One day on twitter I saw a tweet that linked to the Movement Advancement Project which provided a tally for how supportive each state was of LGBT rights. I haven’t taken a long time to really dig into the methodology of their index construction, but it seemed like a good jumping off point for doing some data anlaysis.
So, here’s what I wanted to do.
Work on my scraping skills, especially from websites.
Understand what’s the best way to combine different datasets that may be slightly different
Build a Shiny app to display my results.
I thought that would be a nice way to incrementally increase my ability.
Data Cleaning
Try as I might, I really couldn’t find a good way to scrape the LGBT data from their website. Instead I did it the old fashioned way, just plug and chug into an excel sheet. It didn’t take too long, only about 150 entries. In addition I had some other data that I wanted to throw in there. One was a dataset from the ARDA which provides county level religious demography information. In addition, Richard Fording provides state level political ideology scores on his website.
Because the religious census data is at the county level, I need to aggregate to the state level instead.
So I want to merge that with my LGBT data. Merge means that I have to create a “key” variable so that R can match the proper rows. Unfortunately that will take a little work. One dataset has the full state name, the other only has the abbreviations. Luckily I found a function online that makes the necessary change.
Then I need to convert the other dataset to lower case letters and make the merge.
Then I realized something. This data isn’t out of order. It’s just the states listed in alphabetical order. Cbind is much simpler because it doesn’t take all the conversion functions. However, the problem is that the some datasets also have Washington, D.C. and/or Puerto Rico. I need to make sure that each is just fifty states.
What I did then is remove D.C. from both the main dataset (df) and the dataset that contains mainline protestants and then just did cbind. That’s much easier. Then I’m going to do the same with ideology.
So, that’s a good start. Now, I want to add some election results. I found the 2012 presidential election results from the FEC website. Problem is, that data is a mess.
There are commas in there and it’s not numeric. I gotta strip all that out and convert it to numeric before I can cbind it to my main dataframe.
One last thing. I wanted to grab some state demographic information. I searched for a while before I realized that the best data just comes from Wikipedia tables. So I had to learn some webscraping.
To be honest I just had to play around with the html_table command and change the number until it actually grabbed the correct table. Luckily there weren’t too many tables and it only took a few minutes. I cleaned the data and then did cbind it to get it in the correct format.
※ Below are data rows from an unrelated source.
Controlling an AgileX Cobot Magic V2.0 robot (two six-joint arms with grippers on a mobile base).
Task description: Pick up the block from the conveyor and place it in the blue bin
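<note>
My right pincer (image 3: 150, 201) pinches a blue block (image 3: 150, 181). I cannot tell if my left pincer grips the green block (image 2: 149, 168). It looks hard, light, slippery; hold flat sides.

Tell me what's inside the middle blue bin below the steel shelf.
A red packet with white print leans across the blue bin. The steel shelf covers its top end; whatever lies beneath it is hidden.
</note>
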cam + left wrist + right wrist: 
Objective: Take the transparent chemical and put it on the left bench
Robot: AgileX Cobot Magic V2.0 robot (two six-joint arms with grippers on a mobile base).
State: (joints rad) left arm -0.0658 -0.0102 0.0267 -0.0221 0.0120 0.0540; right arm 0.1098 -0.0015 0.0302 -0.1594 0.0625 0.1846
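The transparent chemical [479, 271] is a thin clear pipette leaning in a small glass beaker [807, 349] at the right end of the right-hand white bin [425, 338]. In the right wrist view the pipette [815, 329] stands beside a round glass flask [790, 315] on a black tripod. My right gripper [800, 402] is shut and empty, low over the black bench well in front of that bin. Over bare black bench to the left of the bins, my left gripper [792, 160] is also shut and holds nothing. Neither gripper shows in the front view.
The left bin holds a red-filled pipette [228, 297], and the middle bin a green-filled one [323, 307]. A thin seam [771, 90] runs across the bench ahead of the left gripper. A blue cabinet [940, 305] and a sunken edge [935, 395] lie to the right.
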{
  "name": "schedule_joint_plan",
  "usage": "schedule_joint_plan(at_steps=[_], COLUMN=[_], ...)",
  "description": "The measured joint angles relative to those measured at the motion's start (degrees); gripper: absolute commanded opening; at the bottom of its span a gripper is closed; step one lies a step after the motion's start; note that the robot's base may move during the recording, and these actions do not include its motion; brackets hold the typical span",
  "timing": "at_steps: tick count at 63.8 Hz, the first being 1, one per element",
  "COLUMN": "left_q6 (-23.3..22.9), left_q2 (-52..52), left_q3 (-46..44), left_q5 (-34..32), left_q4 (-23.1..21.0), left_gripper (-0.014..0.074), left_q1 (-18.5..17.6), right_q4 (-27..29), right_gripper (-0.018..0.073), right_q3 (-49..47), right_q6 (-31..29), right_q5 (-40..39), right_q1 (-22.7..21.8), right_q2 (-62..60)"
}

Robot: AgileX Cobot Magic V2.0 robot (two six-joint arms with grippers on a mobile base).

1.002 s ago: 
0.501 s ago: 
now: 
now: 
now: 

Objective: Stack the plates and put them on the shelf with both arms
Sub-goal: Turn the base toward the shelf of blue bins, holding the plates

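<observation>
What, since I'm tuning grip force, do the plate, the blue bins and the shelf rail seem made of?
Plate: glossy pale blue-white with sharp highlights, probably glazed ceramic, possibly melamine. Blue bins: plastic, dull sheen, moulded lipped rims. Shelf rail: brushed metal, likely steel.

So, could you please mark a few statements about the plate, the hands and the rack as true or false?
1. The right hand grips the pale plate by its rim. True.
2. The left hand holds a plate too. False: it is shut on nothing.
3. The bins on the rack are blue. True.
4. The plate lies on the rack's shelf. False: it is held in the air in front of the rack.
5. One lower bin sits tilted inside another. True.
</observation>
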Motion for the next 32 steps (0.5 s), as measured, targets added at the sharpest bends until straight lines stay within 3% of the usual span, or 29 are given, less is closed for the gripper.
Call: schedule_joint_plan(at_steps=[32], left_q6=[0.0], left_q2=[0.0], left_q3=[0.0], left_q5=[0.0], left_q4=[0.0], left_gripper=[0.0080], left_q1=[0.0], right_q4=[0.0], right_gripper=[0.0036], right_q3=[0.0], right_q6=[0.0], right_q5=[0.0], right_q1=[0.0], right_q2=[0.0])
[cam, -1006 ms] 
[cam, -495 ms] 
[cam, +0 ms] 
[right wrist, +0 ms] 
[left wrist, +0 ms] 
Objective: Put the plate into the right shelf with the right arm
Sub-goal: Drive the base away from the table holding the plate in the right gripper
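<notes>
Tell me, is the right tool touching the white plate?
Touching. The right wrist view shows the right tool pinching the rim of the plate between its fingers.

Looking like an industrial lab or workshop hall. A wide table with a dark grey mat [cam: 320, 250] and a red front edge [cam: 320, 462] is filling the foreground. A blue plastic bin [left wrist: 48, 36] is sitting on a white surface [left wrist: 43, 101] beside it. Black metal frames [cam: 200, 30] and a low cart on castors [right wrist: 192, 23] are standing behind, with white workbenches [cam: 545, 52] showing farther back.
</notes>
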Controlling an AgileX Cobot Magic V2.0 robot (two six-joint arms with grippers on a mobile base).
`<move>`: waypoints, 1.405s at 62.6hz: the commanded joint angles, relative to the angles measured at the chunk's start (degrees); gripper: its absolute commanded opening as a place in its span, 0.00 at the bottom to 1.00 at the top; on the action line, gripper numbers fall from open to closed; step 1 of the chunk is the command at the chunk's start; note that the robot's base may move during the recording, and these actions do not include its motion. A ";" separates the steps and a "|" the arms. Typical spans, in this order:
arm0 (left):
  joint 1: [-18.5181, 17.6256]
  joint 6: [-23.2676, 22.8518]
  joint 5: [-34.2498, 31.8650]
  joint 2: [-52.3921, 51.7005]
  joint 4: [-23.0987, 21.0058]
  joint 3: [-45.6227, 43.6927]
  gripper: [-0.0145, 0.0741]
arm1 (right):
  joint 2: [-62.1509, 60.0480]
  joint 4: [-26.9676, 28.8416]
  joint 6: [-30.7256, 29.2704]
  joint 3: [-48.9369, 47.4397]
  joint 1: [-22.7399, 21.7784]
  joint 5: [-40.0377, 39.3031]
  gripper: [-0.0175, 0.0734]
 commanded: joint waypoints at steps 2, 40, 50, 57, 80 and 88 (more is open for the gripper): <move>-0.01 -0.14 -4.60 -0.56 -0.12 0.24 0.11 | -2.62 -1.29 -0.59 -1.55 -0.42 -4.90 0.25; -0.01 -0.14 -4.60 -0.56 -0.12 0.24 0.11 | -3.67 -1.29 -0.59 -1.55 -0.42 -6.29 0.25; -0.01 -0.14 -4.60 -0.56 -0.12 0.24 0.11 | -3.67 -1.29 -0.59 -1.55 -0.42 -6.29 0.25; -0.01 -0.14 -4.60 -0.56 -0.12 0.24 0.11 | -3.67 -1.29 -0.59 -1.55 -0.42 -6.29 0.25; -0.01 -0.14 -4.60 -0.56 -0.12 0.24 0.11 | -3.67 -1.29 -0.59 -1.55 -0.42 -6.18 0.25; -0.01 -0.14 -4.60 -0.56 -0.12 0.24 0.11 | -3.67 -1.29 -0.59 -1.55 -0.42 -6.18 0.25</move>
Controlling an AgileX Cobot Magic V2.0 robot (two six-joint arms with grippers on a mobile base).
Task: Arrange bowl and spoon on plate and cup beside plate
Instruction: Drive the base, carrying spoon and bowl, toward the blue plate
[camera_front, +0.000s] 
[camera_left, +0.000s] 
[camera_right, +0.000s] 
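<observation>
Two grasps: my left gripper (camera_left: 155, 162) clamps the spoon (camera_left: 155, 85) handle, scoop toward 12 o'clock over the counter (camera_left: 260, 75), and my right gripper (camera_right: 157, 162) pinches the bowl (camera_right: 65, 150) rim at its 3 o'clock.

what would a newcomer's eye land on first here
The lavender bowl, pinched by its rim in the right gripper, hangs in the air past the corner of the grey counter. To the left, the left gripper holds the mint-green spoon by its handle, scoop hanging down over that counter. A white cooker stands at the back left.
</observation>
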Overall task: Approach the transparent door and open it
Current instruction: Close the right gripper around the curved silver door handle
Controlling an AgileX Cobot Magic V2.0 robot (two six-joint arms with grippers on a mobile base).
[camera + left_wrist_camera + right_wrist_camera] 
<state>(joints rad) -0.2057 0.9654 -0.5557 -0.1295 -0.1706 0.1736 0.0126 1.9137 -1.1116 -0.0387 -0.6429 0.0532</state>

So, now I we have our data in a manageable format. Let’s do some mapping.
The south is not the best place to live if you are LGBT. The Pacific coast states are the most supportive, followed by New England. There is a surprising amount of support in the upper Midwest including Illinois, Wisconsin, Iowa, and Minnesota.
Let’s do a little regressing to look for relationships.
Just two things predict higher LGBT support. State ideology, which makes sense. The other is percent hispanic. That may not be because of hispanics specifically but because hispanics tend to migrate to states that are already liberal such as California. One negative predictor is the number of evangelicals.
I wanted to make this into an interactive Shiny app. I had to make some conversions in my data and build a ui.R file, along with a server.R file. Those can be found in my Github account.
The Shiny app can be accessed at https://ryanburge.shinyapps.io/Predicting_LGBT_Rights/. It includes the ability to generate a regression line as well a correlation between the two values chosen. Possible X variables include the overall tally, the sexual orientation tally, and the gender identity tally. The Y axis contains all the variables contained in the regression that I just displayed.